Below are the entries to work from; restate word for word the portion that opens with the line containing "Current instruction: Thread" and closes with the line containing "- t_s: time", keeping both.

─── Source material

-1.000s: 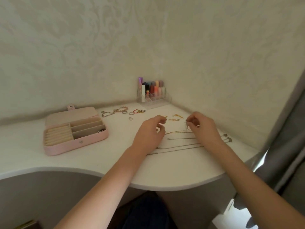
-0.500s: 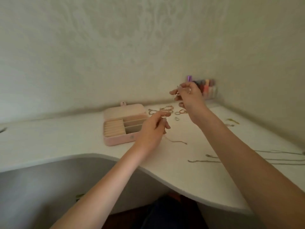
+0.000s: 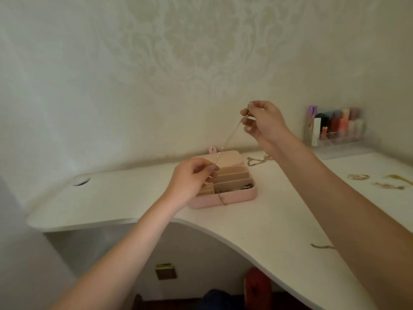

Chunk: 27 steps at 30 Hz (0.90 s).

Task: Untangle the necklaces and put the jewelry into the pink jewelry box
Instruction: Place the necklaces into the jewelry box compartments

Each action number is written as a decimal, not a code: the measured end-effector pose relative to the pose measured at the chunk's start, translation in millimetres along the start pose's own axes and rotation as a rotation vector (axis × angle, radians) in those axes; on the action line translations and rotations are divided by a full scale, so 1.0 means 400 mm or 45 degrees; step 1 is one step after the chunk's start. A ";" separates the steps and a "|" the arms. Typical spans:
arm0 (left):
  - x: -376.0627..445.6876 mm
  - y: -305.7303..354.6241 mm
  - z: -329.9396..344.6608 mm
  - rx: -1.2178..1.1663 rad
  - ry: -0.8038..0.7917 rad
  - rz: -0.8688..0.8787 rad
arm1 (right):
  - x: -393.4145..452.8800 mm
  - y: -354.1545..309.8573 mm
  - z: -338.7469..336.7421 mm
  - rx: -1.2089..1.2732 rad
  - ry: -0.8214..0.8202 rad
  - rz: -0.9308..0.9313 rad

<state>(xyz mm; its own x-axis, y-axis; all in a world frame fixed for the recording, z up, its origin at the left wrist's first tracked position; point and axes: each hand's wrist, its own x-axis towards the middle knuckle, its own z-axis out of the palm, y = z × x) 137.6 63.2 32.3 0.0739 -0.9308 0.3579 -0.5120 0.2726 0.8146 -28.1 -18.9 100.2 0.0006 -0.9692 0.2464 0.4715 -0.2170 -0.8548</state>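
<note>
Necklace [image 3: 230, 139] stretched above open pink jewelry box [image 3: 225, 198] on worktop [image 3: 257, 220].
Right hand [image 3: 263, 123] pinches its upper end; left hand [image 3: 192, 181] pinches lower end over box.

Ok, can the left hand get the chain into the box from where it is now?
Probably yes. The left hand pinches the chain right over the open pink box, lid back, nothing between. The right hand holds the other end high and must lower it.
</note>
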 end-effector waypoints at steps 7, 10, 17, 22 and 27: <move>0.033 0.056 0.003 -0.111 0.040 0.017 | -0.025 -0.063 0.010 0.083 -0.132 -0.135; 0.045 0.062 -0.003 -0.080 0.074 0.046 | -0.036 -0.080 0.017 0.058 -0.168 -0.194; 0.036 0.046 0.011 -0.071 0.061 0.040 | -0.038 -0.080 0.022 0.005 -0.193 -0.190; 0.027 0.012 0.021 0.093 -0.022 0.024 | -0.036 -0.056 0.018 -0.097 -0.252 -0.067; 0.009 -0.008 0.019 0.460 -0.064 0.011 | -0.049 -0.033 0.022 -0.288 -0.460 0.101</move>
<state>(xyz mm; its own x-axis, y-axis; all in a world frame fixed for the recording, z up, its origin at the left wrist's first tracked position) 133.1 57.3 27.6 0.0306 -0.9422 0.3337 -0.7824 0.1852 0.5946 -26.6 4.1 110.4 0.3568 -0.8894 0.2857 0.2523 -0.2027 -0.9462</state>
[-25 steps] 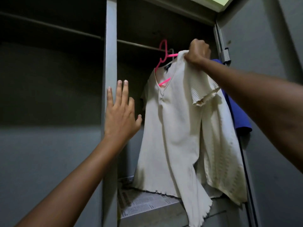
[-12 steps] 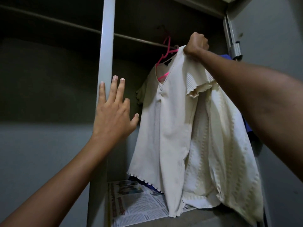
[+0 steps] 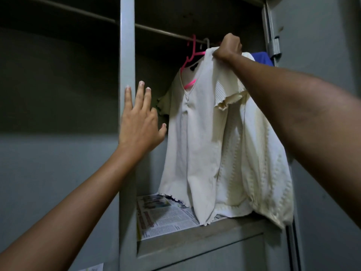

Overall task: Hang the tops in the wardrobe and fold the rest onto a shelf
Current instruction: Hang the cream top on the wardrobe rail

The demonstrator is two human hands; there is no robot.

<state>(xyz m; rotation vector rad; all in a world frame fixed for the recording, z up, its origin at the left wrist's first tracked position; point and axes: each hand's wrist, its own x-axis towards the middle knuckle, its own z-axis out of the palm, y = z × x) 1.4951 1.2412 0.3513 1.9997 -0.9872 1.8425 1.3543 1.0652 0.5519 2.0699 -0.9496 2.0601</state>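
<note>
The cream ribbed top [image 3: 197, 133] is seen hanging inside the right-hand bay of the wardrobe, carried on a pink hanger [image 3: 190, 55] whose hook sits at the rail [image 3: 162, 32]. The top's shoulder is gripped by the right hand [image 3: 227, 47], whose fingers are curled into a fist clamped on the fabric; whether the hanger arm is also caught inside the fist cannot be told. From those fingers the garment falls straight down, so its long axis is judged vertical, neckline up and scalloped hem down, with the hem brushing the newspaper [image 3: 166, 216] laid on the shelf [image 3: 205, 237]. Its front is turned toward the camera and slightly left.

The left hand [image 3: 139, 124] is held open, fingers straight and a little apart, beside the wardrobe's upright post [image 3: 127, 55]; the top lies just right of its fingertips, not touched. The right hand is plainly the nearer one. The hook lies just left of the right fist, level with it, so the coming move appears to turn on releasing that shoulder cleanly

A blue garment [image 3: 261, 58] shows just behind the right wrist
</note>
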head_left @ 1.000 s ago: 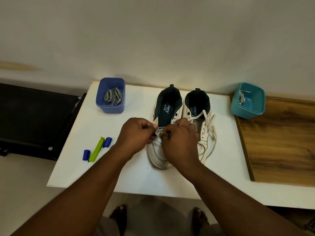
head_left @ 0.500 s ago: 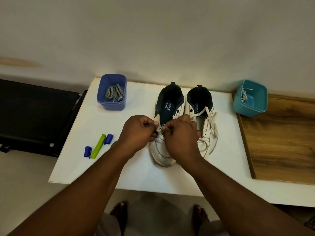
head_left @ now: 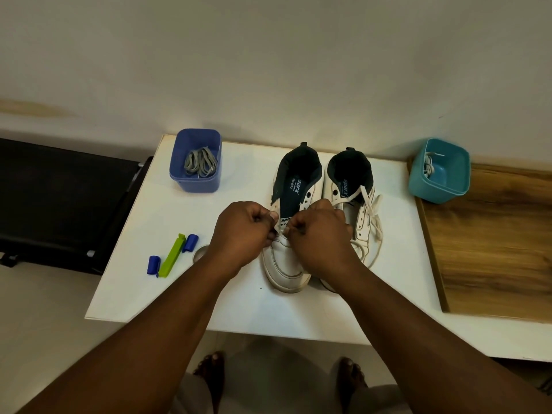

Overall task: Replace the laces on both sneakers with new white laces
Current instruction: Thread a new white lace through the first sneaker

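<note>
Two white sneakers stand side by side on the white table [head_left: 239,306], toes toward me. Over the lower eyelets of the left sneaker [head_left: 285,264], my left hand [head_left: 243,231] and my right hand [head_left: 318,234] are curled, each pinching an end of a white lace [head_left: 280,228] between them. Most of that lace is hidden by my fingers. The right sneaker [head_left: 363,216] carries a white lace hanging loosely down its side.
A blue tub [head_left: 195,180] with grey laces stands at the back left. A teal tub [head_left: 439,186] with a white lace stands at the back right beside a wooden board [head_left: 493,249]. A green clip [head_left: 171,255] and two blue caps lie left of my hands.
Both hands have stayed at the left sneaker's lower eyelets, drawing slightly apart. The camera has tilted a little.
</note>
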Available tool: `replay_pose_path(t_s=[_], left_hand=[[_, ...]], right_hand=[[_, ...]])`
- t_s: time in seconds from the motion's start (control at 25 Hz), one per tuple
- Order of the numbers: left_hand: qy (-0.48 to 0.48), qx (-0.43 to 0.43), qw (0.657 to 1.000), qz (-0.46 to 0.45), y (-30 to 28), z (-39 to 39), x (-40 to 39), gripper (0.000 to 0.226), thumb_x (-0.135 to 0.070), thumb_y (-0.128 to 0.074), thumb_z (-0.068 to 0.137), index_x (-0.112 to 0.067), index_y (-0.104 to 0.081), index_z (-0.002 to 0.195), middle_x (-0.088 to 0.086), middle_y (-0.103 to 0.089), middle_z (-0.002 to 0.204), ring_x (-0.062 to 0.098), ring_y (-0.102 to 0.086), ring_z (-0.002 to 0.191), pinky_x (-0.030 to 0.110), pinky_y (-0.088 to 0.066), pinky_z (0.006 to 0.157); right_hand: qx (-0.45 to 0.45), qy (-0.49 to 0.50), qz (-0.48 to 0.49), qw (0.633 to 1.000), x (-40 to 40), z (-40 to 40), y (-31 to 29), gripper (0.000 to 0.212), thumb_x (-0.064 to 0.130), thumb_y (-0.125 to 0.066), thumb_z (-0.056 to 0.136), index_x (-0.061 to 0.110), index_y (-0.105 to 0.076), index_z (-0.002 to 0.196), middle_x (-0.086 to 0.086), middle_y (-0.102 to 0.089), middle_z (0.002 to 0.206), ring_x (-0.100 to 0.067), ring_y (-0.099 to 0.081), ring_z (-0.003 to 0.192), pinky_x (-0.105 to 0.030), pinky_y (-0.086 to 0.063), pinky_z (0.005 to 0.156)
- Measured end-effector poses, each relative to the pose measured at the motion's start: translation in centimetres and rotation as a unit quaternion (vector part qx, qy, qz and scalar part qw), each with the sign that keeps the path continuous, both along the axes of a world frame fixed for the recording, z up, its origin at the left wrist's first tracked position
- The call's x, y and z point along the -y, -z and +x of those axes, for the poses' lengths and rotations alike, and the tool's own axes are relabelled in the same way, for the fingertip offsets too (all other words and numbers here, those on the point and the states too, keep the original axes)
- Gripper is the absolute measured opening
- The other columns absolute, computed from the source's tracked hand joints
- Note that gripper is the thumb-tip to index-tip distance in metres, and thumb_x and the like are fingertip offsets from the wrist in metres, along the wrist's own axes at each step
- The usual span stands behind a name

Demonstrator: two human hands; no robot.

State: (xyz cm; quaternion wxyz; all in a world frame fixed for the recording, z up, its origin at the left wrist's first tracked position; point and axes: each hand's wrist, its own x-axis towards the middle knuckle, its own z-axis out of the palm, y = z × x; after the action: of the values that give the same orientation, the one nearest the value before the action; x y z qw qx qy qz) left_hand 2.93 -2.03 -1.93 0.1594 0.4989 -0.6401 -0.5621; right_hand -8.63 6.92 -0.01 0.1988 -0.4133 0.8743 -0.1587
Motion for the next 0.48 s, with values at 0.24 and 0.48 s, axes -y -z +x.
replay_pose_path(t_s=[0.24,0.48], left_hand=[[0.005,0.000,1.000,-0.013,0.0,0.0,0.0,0.019,-0.026,-0.069,0.096,-0.014,-0.074,0.083,0.006,-0.075,0.071,0.021,-0.075,0.069,0.041,-0.064,0.078],[0.018,-0.016,0.998,0.059,-0.6,1.1,0.2,0.016,-0.008,-0.068,0.094,-0.010,-0.071,0.109,0.007,-0.075,0.095,0.017,-0.071,0.085,0.028,-0.059,0.079]], right_hand=[[0.057,-0.004,-0.022,0.998,-0.2,-0.6,0.0,0.014,0.027,-0.067,0.097,0.034,-0.079,0.096,0.009,-0.045,0.110,-0.024,-0.040,0.122,-0.040,-0.035,0.094],[0.004,0.031,-0.055,0.998,-0.4,0.1,0.8,0.014,0.029,-0.064,0.098,0.034,-0.076,0.094,0.009,-0.048,0.109,-0.022,-0.043,0.117,-0.037,-0.028,0.089]])
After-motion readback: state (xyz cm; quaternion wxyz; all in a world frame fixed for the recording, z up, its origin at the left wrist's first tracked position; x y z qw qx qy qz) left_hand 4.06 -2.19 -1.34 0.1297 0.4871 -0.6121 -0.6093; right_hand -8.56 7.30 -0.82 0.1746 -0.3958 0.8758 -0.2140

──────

# Task output:
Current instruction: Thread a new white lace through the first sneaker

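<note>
Two white sneakers stand side by side on the white table [head_left: 239,306], toes toward me. Over the lower eyelets of the left sneaker [head_left: 285,264], my left hand [head_left: 243,231] and my right hand [head_left: 318,234] are curled, each pinching an end of a white lace [head_left: 280,228] between them. Most of that lace is hidden by my fingers. The right sneaker [head_left: 363,216] carries a white lace hanging loosely down its side.
A blue tub [head_left: 195,180] with grey laces stands at the back left. A teal tub [head_left: 439,186] with a white lace stands at the back right beside a wooden board [head_left: 493,249]. A green clip [head_left: 171,255] and two blue caps lie left of my hands.
Both hands have stayed at the left sneaker's lower eyelets, drawing slightly apart. The camera has tilted a little.
</note>
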Available tool: `replay_pose_path(t_s=[_], left_hand=[[_, ...]], right_hand=[[_, ...]])`
- t_s: time in seconds from the motion's start (control at 25 Hz), one per tuple

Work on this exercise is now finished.